### EXERCISE
Could you reproduce, word for word, everything below from the line containing "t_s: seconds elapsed" down to the line containing "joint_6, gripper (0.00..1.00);", with both of those lines included and no others?

### DATASET CONTENT
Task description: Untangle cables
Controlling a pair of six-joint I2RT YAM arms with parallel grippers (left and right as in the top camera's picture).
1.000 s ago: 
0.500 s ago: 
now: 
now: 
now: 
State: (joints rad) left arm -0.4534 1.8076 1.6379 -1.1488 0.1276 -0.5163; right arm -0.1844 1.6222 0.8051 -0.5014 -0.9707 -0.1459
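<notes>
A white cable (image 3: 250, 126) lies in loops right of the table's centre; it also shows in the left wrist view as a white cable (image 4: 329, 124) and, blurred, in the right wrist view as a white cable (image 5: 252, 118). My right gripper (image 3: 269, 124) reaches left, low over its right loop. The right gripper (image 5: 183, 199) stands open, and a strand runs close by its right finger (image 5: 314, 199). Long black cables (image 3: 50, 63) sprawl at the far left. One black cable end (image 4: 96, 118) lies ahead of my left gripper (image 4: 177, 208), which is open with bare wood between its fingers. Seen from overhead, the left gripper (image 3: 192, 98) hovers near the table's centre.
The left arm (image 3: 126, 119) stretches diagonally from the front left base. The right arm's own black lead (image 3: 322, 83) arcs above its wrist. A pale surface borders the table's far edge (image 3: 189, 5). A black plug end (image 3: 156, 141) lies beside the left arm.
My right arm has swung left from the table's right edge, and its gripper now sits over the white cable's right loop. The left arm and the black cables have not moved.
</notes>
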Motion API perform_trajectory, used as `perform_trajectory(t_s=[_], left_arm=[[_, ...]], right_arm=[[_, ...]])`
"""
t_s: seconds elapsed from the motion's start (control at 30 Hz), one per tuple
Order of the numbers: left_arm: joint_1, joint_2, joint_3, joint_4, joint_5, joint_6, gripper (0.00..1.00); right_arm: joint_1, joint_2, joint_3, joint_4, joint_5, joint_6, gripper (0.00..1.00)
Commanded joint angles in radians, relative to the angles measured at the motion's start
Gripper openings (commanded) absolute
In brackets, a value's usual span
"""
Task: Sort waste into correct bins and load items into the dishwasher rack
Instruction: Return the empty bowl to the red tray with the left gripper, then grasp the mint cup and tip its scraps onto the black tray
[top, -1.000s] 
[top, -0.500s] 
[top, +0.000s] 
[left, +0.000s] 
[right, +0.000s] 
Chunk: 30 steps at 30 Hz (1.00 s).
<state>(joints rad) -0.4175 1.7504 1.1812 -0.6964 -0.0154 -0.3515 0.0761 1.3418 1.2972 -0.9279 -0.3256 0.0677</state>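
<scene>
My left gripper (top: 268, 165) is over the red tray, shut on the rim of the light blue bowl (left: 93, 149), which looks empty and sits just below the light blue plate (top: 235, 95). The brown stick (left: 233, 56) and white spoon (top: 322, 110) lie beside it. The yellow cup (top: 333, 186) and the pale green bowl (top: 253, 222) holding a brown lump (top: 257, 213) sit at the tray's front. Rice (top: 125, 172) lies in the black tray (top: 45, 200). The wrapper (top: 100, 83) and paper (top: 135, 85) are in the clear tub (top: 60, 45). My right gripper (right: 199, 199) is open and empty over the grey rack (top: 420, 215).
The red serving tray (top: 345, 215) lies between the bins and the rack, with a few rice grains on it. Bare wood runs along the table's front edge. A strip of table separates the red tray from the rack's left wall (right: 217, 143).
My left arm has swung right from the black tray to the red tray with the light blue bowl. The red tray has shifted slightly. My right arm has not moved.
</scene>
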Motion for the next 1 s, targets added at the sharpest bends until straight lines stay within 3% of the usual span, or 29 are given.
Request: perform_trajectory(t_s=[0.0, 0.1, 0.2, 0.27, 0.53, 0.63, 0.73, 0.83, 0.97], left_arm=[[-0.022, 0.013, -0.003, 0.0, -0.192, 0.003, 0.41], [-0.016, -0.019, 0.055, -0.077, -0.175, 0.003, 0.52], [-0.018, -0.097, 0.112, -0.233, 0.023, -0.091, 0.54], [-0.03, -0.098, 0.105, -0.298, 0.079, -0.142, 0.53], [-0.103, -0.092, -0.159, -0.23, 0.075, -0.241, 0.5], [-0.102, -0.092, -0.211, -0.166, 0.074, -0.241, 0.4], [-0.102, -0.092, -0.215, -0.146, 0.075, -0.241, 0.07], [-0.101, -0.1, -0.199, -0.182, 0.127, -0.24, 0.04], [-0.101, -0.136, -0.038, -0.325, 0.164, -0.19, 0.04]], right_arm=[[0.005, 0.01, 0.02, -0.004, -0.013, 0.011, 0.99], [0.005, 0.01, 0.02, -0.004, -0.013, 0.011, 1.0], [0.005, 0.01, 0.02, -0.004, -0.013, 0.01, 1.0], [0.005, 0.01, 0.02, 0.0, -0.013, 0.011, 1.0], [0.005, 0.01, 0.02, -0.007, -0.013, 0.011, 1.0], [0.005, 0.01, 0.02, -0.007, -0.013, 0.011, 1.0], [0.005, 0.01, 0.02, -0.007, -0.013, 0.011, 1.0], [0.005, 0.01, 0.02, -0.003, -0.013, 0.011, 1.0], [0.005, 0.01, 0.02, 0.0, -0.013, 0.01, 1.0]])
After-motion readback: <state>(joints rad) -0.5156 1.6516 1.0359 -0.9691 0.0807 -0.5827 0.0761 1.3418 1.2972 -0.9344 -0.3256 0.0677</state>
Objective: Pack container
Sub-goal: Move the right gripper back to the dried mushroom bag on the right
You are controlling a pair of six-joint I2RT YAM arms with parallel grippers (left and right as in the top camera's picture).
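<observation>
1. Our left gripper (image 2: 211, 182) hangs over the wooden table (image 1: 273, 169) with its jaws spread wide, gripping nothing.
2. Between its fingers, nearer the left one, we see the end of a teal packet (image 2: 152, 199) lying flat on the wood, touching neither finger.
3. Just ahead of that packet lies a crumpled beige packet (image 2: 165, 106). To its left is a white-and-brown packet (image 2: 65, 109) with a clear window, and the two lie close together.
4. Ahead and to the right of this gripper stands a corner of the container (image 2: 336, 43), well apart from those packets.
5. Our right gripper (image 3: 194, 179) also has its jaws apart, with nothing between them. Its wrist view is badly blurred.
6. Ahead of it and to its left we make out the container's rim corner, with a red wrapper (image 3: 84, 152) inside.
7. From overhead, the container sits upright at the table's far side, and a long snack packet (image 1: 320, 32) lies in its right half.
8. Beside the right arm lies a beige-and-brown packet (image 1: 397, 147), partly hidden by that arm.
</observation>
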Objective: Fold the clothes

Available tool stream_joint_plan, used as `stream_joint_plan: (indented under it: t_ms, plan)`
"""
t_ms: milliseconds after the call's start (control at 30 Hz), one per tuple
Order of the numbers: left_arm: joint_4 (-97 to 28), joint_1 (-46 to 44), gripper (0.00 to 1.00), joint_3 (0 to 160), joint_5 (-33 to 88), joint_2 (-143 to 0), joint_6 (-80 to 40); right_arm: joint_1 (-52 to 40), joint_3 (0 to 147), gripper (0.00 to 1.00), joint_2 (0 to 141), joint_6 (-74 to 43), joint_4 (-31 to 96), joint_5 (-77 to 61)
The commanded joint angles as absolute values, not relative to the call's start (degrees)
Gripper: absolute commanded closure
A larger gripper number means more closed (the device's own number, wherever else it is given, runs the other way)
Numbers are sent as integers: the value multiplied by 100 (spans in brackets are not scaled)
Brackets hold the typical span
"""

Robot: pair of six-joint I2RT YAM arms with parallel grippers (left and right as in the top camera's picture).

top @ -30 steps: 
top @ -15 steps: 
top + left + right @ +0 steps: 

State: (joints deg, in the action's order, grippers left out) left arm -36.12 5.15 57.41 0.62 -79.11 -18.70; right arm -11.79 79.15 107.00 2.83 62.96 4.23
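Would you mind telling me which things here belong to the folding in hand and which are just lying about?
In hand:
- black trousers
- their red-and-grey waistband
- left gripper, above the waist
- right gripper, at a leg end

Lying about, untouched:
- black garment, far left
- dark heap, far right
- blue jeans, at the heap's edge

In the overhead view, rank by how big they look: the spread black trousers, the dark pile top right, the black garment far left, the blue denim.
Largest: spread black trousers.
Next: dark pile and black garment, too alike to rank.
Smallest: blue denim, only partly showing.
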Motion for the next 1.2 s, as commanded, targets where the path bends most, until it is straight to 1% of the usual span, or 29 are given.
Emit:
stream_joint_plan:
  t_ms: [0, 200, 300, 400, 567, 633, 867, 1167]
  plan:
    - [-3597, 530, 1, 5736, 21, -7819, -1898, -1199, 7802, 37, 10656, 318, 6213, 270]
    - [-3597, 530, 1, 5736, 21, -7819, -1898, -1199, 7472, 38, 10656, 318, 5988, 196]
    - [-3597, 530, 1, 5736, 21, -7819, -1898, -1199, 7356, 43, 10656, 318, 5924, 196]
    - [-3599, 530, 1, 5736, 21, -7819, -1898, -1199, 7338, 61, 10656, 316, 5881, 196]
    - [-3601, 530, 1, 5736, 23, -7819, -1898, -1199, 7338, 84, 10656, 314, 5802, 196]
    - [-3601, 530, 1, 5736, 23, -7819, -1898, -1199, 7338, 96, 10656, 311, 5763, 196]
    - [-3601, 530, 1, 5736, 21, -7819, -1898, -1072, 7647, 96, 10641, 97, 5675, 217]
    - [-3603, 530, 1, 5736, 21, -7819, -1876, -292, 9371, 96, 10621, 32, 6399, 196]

### EXERCISE ANSWER
t_s: seconds elapsed from the motion's start (control at 30 Hz), one per tuple
Order of the numbers: left_arm: joint_1, joint_2, joint_3, joint_4, joint_5, joint_6, gripper (0.00..1.00); right_arm: joint_1, joint_2, joint_3, joint_4, joint_5, joint_6, gripper (0.00..1.00)

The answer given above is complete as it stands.